I’m totally in agreement with you on this. Not just prescription drugs, but healthcare in general. A friend’s child broke his arm a couple of months back and the emergency room bill for x-rays, setting the bone, and a temporary cast were >$10,000.
However…
A few years ago I was at a pharma industry conference, and the head of the FDA gave a quite compelling keynote talk addressing this very issue. He went very deep into the subject with lots of data and slides, but the take home message was this: on the average, a new drug today takes 14 years to come to market and costs $800 million.
And from within the industry, one can see that no one is rolling in the dough; it is a business like any other. You can see the sheer number of scientists and the amount of testing involved in Drug Discovery, identifying potential new drug candidates from millions of existing compounds and combinatorial modifications of compounds. A telling statistic about this stage is that there are hundreds of thousands, if not millions, of compounds evaluated, but only tens or hundreds that have made it beyond this stage in any big pharma’s lifetime.
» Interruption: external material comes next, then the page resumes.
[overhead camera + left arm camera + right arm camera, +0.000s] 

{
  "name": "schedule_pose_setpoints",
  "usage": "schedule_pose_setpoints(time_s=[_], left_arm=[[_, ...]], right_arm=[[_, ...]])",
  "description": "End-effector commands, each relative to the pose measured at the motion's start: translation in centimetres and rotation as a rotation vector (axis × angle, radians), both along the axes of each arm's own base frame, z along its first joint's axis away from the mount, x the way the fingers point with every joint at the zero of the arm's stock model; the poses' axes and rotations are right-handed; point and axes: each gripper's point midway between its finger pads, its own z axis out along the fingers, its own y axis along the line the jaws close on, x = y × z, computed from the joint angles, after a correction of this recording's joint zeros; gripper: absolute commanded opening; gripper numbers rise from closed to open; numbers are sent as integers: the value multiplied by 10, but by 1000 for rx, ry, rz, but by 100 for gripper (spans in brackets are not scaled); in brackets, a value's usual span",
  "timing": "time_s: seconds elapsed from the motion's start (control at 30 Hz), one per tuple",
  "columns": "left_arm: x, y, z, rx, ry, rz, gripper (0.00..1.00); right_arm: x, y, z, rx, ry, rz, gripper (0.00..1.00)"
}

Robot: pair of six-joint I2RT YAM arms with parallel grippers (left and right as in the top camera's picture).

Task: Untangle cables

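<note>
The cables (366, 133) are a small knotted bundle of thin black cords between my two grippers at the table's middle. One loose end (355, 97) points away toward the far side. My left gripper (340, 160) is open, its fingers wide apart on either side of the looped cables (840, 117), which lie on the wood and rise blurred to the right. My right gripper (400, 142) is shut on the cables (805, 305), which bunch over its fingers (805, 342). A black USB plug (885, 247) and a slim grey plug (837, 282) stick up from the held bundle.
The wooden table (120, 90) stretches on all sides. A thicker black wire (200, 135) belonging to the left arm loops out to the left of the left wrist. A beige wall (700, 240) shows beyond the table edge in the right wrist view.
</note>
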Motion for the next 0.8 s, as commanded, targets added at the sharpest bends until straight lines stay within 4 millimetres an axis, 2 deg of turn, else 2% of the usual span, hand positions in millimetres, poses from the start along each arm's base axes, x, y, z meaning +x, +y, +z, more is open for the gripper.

The equipment used in Discovery is not cheap. I recall hearing that an outage in a typical high throughput screening operation might cost a company hundreds of thousands per day of down time.
Once promising candidates have been found, a great quantity of preclinical work is done, analyzing the drug safety and toxicology, identifying its metabolites, performing preclinical studies in animals to generate the reams of data needed before the FDA will allow a drug to be tested in humans.
From this point on, all work is done in facilities that must meet very rigorous standards set down by the FDA in the Seventies after they found that the honor system just wasn’t working.
These studies are very costly, and many millions will have been invested in a compound before it is ever tried in humans.
Beyond this there are clinical trials. The first phase uses a small group (20-50) of healthy volunteers, only to prove the drug’s safety. Once proven relatively safe, phase two uses ~20-300 volunteers to assess the effectiveness of the drug. In phase three, the drug is tested on a much larger randomized controlled group (300-3000), to establish the definitive assessment of the drug.
For each clinical trial, there are patients, doctors, nurses, facilities, and many supporting people. The trials have to have proper controls and be properly randomized and blinded. The data needs to be collected and evaluated.
I once heard that the supporting documentation for a New Drug Application would fill a full-sized tractor trailer, at least before the digital age.
This doesn’t exactly make me not care about high drug prices, but it does explain where much of that expense goes.
One other thought: most pharmaceutical companies are living off of the profits of a few key blockbuster drugs, but they continue to research drugs that will never have the same large number of customers. Why should they research a drug that will address a condition that only a few thousand people have when they can research a drug that addresses a condition experienced by 20 million? Blockbuster drugs carry the load for the rest.
A positive note: the scientists I know and work with all are highly driven individuals, focused on their particular part in discovering a new drug. They studied many years to be able to piece together the right molecules, perform the intensive testing, identify the metabolites that have been generated, etcetera. In other words, the great majority of the individuals in the Pharma Industry seem to be doing the work because the want to make a difference—the pay is not stellar, especially considering the years of education needed.
I imagine the same can be said of most health care professionals: the bills may be outrageous, but the ER doctor who pieced together my friend’s kid’s arm was focused on that kid and nothing more.